In order to understand these statistics and the indicators that a bully is or is about to initiate a bullying scenario, we need to better understand why people choose to bully others. Then we can better understand our choices of action to address the bullying.


Section 3 - What Factors Contribute to Bullying Behavior

Bullies come in all shapes and sizes, and can cause problems when you least expect it…It is suggested that some of the most common school bullying may be caused by the following situations and circumstances:


  • People can direct frustrations, hurt, anger and difficulty at home or in class to you by bullying.


  • Lack of attention from friends, parents or teachers can make a person bully you, just to feel popular and be seen as ‘tough’ or ‘cool’ and in charge.


  • Some kids have learned to bully from others (parents, brothers or sisters, friends). They have seen others getting their way by being angry, aggressive, or by pushing other people around. They believe that by putting fear in you, they will have the best shot at everything in school or in your neighbourhood.


  • Some people also bully because they are themselves victims of bullying


  • Bad upbringing at home can make people insensitive to other people's feelings and emotions. They are happy to see their classmate depressed, sad and hurt.



Section 4 - How do Bullies Select their Targets?

See https: //www.livescience.com/8155-bullies-pick-unpopular-kids-study-finds.html

Bullies often have a good sense of the power dynamics within their social group and they use this understanding when selecting a target. Bullies usually know who to stay away from and who to focus their negative energy on.

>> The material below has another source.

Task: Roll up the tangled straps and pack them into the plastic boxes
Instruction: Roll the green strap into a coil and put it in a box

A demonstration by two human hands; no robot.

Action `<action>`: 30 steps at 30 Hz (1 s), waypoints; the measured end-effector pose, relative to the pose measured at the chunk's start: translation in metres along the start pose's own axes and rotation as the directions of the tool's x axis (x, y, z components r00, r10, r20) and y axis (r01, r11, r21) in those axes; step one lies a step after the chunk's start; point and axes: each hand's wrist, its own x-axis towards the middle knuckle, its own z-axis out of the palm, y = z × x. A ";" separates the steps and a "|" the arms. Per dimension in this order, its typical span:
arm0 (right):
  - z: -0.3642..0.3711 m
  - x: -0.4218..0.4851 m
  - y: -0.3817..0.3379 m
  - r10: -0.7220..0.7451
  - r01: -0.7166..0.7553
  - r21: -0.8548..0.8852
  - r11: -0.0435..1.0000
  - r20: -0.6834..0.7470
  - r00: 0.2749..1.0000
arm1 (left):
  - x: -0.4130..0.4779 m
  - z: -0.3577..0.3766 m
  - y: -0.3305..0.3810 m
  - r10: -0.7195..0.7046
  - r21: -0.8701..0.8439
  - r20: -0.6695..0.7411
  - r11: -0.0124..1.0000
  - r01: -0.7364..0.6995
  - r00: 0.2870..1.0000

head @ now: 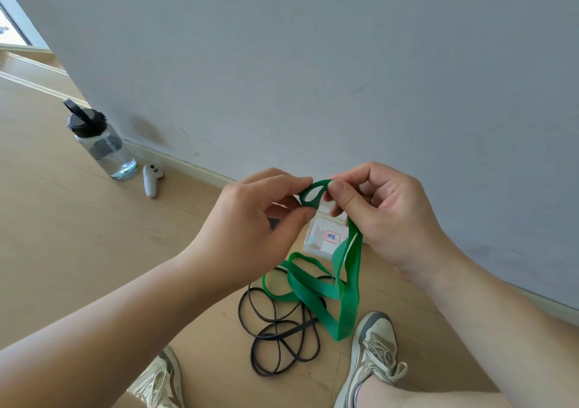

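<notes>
A wide green strap (346,285) hangs from both my hands and trails in loops onto the wooden floor. My left hand (250,225) pinches a small curled loop at the strap's top end. My right hand (385,213) pinches the same end from the right, thumb on top. Under the green strap lies a thin black strap (282,332) in tangled loops on the floor. A clear plastic box (322,238) with a red-framed label sits on the floor by the wall, partly hidden behind my hands.
A grey wall runs close behind the box. A water bottle (100,141) with a black lid and a white controller (151,180) stand at the left by the skirting. My two shoes (372,360) are at the bottom, either side of the black strap.
</notes>
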 end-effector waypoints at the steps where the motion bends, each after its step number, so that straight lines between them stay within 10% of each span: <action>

Often during the initial stages of contact, such as, the first few days and weeks of school, students observe the behaviours and friendships amongst their peers as students naturally gravitate toward students who demonstrate values similar to their own, or values that they admire.

Through careful observation and by periodically poking at the fence (act of testing the resolve and defenses of peers) the bully begins to get a clear picture of who is supported by his/her peers, staff, and even family. These small response assessments provide the bully with an overall evaluation as to who the most vulnerable and easiest targets are within the bullies circle of influence.


Section 5 - When does the Target (Victim) fight Back

To fight back does not necessarily mean to physically fight back at the onset of a bullying incident. There are many ways to fight back without the situation escalating to a physical fight. It is very important to let the bully know that you know and everyone around you should know that you will stand up for yourself with words by addressing the bully in a firm and confident voice stating that you believe this situation is wrong, and to encourage anyone present to get help or come to your aid.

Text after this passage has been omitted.